Dopo l'attentato subito a febbraio da parte di alcuni esponenti del movimento resistenziale etiope, il generale Graziani cominciò a dar credito a voci e sospetti privi di alcun fondamento secondo i quali gli attentatori avrebbero trovato ospitalità tra il clero copto di Debrà Libanos. Senza curarsi di effettuare indagini approfondite, l'allora viceré d'Etiopia diede incarico al generale Pietro Maletti, comandante della 2ª Brigata indigeni dell'Eritrea, di marciare sul santuario.
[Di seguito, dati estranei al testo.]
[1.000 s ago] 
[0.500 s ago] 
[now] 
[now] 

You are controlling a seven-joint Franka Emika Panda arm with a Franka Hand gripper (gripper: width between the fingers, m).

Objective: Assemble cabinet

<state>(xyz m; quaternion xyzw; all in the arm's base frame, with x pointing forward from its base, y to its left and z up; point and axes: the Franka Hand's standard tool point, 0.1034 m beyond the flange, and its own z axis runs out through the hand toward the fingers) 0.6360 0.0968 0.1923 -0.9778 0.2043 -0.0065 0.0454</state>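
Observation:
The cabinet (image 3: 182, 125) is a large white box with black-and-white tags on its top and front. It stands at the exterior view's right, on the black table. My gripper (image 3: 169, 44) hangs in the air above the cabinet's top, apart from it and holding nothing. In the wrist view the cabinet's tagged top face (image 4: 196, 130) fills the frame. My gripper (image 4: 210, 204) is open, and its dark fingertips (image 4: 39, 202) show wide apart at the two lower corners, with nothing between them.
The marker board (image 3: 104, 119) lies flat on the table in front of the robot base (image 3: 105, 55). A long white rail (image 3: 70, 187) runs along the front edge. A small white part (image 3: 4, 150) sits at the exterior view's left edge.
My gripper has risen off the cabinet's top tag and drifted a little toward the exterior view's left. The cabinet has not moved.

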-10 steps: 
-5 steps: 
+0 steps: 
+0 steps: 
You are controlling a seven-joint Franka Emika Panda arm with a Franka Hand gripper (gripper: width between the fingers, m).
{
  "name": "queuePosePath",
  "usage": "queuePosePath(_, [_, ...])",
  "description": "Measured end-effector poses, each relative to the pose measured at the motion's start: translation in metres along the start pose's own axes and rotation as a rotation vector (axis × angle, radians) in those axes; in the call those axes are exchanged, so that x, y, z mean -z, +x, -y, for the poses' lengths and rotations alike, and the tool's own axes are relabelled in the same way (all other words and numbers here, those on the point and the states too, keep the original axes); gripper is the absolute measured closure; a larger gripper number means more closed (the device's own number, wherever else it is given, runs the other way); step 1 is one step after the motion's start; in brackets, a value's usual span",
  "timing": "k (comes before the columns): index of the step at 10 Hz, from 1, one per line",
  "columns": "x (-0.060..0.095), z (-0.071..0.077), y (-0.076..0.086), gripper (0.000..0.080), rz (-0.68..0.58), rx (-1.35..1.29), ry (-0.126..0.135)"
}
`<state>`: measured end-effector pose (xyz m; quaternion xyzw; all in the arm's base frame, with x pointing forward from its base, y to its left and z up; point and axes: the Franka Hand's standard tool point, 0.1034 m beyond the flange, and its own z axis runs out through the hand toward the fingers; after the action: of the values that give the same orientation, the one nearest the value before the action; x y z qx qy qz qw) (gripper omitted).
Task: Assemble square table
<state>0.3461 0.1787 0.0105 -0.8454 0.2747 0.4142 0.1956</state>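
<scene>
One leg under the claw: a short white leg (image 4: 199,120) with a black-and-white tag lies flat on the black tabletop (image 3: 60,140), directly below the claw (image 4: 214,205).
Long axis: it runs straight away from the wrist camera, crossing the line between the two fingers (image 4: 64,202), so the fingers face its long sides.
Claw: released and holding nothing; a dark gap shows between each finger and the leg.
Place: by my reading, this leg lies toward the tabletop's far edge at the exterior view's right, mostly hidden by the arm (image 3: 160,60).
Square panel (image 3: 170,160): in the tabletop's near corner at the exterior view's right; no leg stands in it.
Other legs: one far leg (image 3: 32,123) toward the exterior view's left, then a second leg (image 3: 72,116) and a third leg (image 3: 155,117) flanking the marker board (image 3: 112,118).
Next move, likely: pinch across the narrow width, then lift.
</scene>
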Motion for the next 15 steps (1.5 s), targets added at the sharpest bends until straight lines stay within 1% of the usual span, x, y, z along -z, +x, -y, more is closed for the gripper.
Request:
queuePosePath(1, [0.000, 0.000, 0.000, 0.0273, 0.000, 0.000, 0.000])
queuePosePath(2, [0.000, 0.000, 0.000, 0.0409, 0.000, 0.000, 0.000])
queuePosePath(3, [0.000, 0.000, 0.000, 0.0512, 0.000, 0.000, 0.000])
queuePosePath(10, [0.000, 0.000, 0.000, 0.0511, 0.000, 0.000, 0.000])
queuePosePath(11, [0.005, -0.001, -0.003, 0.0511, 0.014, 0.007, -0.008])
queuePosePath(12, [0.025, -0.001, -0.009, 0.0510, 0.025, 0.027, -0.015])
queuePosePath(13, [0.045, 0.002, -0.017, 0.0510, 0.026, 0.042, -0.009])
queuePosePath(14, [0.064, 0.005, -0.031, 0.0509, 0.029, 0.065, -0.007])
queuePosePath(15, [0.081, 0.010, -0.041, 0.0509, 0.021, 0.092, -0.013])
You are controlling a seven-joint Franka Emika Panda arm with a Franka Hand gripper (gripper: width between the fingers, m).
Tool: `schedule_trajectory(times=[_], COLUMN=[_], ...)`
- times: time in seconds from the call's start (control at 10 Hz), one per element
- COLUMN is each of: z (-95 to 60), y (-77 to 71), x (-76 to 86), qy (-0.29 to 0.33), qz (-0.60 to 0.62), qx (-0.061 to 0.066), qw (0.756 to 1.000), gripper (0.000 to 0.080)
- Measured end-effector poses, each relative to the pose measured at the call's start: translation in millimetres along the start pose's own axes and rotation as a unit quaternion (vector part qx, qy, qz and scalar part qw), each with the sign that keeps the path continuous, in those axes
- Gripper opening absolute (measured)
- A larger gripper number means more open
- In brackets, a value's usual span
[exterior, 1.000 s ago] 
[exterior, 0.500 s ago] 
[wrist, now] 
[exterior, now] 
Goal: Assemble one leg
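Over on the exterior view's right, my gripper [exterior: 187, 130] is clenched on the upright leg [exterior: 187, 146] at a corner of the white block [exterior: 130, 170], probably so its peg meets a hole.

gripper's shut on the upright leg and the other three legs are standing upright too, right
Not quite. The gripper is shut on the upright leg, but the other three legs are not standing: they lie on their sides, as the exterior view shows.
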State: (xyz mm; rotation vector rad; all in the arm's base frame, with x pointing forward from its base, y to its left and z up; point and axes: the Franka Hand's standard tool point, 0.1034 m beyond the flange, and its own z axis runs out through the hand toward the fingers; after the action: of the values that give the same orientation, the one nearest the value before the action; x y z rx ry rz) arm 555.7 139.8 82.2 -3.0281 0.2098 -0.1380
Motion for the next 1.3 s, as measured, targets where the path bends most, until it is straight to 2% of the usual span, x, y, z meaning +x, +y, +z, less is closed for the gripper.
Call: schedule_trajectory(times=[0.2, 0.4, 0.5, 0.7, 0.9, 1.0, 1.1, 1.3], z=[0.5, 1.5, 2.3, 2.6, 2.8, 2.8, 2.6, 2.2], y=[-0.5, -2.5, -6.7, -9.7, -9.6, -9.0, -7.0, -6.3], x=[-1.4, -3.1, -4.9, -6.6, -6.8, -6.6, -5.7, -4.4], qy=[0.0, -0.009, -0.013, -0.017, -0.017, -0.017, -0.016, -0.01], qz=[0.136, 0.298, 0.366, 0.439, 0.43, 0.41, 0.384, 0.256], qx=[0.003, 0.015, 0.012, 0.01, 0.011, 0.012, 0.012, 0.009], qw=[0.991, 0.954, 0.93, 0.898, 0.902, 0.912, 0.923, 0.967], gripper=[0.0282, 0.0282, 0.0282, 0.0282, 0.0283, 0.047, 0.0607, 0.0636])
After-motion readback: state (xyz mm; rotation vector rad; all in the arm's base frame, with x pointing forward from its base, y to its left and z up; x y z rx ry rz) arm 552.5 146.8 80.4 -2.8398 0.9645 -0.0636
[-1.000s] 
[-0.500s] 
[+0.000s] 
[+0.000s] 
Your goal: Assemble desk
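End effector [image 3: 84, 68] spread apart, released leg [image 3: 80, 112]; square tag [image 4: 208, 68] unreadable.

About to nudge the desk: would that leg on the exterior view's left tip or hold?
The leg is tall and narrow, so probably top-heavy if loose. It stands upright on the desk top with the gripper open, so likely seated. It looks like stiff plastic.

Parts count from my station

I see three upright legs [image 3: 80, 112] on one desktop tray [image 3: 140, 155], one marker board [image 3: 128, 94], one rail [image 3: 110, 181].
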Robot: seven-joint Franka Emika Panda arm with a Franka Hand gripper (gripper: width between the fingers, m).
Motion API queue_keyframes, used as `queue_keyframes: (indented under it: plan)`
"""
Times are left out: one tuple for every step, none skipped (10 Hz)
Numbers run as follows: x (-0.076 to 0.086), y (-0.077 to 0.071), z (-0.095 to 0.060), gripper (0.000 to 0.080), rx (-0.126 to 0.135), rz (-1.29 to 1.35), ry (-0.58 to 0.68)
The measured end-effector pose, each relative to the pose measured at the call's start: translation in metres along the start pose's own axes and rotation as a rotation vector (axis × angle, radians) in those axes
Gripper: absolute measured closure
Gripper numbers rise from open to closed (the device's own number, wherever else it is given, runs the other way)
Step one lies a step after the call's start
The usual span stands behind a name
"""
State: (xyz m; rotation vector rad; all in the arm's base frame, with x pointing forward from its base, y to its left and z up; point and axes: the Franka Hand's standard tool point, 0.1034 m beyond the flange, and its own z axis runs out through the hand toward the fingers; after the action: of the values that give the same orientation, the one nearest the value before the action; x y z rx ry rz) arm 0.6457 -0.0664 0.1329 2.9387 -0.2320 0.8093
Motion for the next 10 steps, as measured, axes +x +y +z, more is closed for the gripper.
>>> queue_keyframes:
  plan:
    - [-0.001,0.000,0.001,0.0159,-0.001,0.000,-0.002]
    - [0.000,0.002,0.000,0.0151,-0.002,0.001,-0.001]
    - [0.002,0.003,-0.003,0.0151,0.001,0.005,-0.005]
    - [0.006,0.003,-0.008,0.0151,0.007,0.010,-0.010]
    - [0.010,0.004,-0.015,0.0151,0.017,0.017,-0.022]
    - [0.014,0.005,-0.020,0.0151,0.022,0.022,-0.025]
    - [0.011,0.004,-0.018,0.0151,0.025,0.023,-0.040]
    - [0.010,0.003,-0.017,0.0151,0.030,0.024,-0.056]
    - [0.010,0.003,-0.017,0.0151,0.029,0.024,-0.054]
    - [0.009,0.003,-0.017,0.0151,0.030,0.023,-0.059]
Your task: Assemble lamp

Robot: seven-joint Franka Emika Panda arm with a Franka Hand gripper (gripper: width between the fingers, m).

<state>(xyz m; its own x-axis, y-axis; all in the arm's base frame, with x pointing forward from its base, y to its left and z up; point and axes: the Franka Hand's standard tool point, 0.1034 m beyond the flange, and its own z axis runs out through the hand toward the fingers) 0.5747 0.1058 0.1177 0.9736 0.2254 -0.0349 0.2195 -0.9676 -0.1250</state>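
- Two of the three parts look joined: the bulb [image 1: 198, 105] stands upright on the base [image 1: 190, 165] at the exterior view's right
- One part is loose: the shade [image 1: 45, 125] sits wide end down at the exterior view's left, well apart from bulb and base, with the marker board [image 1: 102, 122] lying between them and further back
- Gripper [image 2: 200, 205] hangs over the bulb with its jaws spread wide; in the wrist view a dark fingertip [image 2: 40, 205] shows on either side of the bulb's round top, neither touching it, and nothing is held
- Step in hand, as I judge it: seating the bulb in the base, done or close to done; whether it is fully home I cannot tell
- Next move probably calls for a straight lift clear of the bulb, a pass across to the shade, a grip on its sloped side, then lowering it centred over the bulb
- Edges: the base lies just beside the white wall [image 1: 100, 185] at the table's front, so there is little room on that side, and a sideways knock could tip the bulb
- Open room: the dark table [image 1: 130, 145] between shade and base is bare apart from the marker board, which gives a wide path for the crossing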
Giunto sul luogo, il generale Maletti diede subito seguito alle prime direttive giunte da Graziani: gli ascari libici e somali ai suoi ordini massacrarono radunarono fuori dal villaggio centinaia di monaci e diversi laici residenti nel monastero per poi massacrarli a colpi di mitragliatrice. L'arrivo da Addis Abeba di un secondo telegramma in cui si ordinava di non risparmiare nessuno determinò la morte di moltissimi altri monaci, preti, diaconi, pellegrini e studenti di teologia, gettati in fosse comuni precedentemente scavate nella campagna circostante.
Secondo le cifre ufficiali, le vittime del massacro di Debrà Libanos furono 449, mentre secondo i più recenti studi dello storico inglese Ian L. Campbell e del suo collega etiope Degife Gabre-Tsadik il numero sarebbe molto superiore e si attesterebbe tra i 1400 e i 2000 uomini.